What is expected – Take the data below and write it out exactly, except for the pictures.

Data provided –
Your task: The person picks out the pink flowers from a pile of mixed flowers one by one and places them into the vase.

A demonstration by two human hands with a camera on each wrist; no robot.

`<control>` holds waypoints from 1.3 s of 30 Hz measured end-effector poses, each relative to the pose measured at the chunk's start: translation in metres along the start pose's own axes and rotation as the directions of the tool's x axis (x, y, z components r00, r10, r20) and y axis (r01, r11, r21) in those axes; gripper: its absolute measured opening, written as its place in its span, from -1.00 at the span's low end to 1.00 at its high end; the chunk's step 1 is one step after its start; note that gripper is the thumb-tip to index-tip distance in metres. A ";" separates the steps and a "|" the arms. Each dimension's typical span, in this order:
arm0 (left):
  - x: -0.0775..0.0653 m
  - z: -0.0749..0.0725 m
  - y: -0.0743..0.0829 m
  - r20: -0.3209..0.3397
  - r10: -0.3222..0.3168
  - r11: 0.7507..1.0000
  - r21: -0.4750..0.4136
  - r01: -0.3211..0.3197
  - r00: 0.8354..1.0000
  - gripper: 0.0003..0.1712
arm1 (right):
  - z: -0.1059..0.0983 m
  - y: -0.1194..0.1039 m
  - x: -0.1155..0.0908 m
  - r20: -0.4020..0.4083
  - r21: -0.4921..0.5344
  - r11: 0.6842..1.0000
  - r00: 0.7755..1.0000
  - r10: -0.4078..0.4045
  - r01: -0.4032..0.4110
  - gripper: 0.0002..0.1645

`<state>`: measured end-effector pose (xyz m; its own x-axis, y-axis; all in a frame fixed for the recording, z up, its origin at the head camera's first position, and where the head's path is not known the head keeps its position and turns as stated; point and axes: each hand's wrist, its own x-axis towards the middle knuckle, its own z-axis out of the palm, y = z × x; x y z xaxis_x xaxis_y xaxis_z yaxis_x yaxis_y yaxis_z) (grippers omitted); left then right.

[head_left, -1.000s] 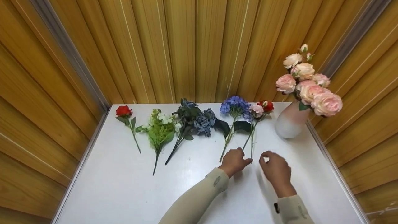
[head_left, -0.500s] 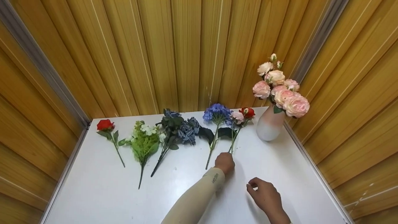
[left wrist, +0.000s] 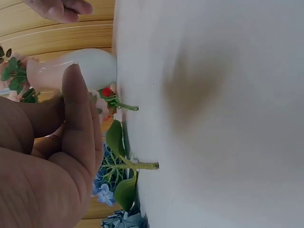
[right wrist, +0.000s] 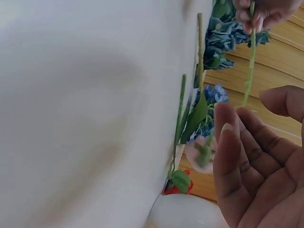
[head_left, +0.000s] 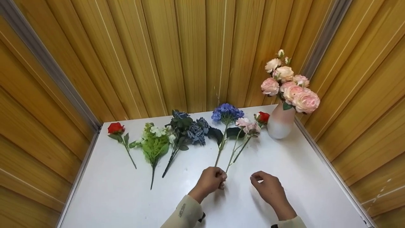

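Note:
My left hand [head_left: 210, 180] pinches the lower end of a pink flower's stem [head_left: 232, 155], and its pale pink blossoms [head_left: 248, 125] point away toward the vase. In the right wrist view that green stem [right wrist: 250, 66] slants down from the left fingers, raised above the table. My right hand [head_left: 269, 191] hovers to the right, fingers loosely bent and holding nothing. Behind the pink flower lies a red rose [head_left: 263, 117], its stem partly overlapped by the pink blossoms. A blue hydrangea [head_left: 227, 112] with dark leaves lies just left of the pink flower.
A pink-and-white vase [head_left: 281, 125] with pink roses [head_left: 292, 90] stands at the back right. Further left on the white table [head_left: 126, 196] lie dusty-blue flowers [head_left: 196, 131], a green-and-white spray [head_left: 155, 144] and another red rose [head_left: 116, 127]. Wooden panels [head_left: 190, 57] enclose the table's back and sides.
My left hand has drawn the pink flower toward me and left, apart from the red rose beside it. My right hand has moved back from the stems. The head view has shifted.

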<state>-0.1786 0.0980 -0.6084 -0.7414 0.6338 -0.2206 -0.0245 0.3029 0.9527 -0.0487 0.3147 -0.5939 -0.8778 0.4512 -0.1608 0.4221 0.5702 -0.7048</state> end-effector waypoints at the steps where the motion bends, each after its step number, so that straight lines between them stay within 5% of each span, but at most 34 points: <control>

Finished task –
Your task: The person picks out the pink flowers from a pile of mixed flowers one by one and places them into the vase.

A demonstration by two human hands with a camera on each wrist; no robot.

`<control>` holds waypoints from 1.3 s of 30 Hz measured end-effector poses, each relative to the pose measured at the chunk's start: translation in metres along the start pose's own axes and rotation as the directions of the tool's x axis (x, y, z components r00, r10, r20) and y axis (r01, r11, r21) in those axes; gripper: its absolute measured opening, written as its place in its span, from -1.00 at the span's low end to 1.00 at its high end; the chunk's step 1 is one step after its start; note that gripper is the thumb-tip to index-tip distance in metres. A ";" separates the steps and a "|" the arms. Each dimension's typical span, in this order:
arm0 (left):
  - x: -0.0775..0.0653 m
  - z: -0.0749..0.0725 m
  - y: -0.0743..0.0829 m
  - r20: -0.3209..0.3397
  - r10: -0.3222..0.3168
  - r11: 0.7507..1.0000
  - r21: -0.4750..0.4136
  - r01: -0.3211..0.3197
  - r00: 0.8354..1.0000
  - gripper: 0.0003..0.1712
arm1 (right):
  - z: -0.1059..0.0983 m
  - y: -0.1194..0.1039 m
  - x: -0.1155..0.0908 m
  - r20: -0.4020..0.4083
  - r21: -0.4921..0.5344
  - r11: 0.6842..1.0000
  - r00: 0.7755..1.0000
  - r10: -0.4078..0.4045
  - r01: -0.4032..0.4110
  - gripper: 0.0002..0.1645

`<state>`: measured end-effector pose (xyz m; its own x-axis, y-axis; all in a frame fixed for the recording, z up, its origin at the head camera's first position, and where the head's path is not known the head keeps its position and turns as stated; point and axes: each hand's wrist, its own x-axis towards the middle knuckle, its own z-axis out of the palm, y = z × x; x y z xaxis_x xaxis_y xaxis_z yaxis_x yaxis_y yaxis_z) (grippers omitted); left then right.

[head_left, -1.000s] 
[head_left, -0.500s] 
[left wrist, +0.000s] 
[right wrist, +0.000s] 
[head_left, +0.000s] 

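Note:
My left hand [head_left: 210, 180] pinches the lower end of a pink flower's stem [head_left: 232, 155], and its pale pink blossoms [head_left: 248, 125] point away toward the vase. In the right wrist view that green stem [right wrist: 250, 66] slants down from the left fingers, raised above the table. My right hand [head_left: 269, 191] hovers to the right, fingers loosely bent and holding nothing. Behind the pink flower lies a red rose [head_left: 263, 117], its stem partly overlapped by the pink blossoms. A blue hydrangea [head_left: 227, 112] with dark leaves lies just left of the pink flower.
A pink-and-white vase [head_left: 281, 125] with pink roses [head_left: 292, 90] stands at the back right. Further left on the white table [head_left: 126, 196] lie dusty-blue flowers [head_left: 196, 131], a green-and-white spray [head_left: 155, 144] and another red rose [head_left: 116, 127]. Wooden panels [head_left: 190, 57] enclose the table's back and sides.
My left hand has drawn the pink flower toward me and left, apart from the red rose beside it. My right hand has moved back from the stems. The head view has shifted.
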
<state>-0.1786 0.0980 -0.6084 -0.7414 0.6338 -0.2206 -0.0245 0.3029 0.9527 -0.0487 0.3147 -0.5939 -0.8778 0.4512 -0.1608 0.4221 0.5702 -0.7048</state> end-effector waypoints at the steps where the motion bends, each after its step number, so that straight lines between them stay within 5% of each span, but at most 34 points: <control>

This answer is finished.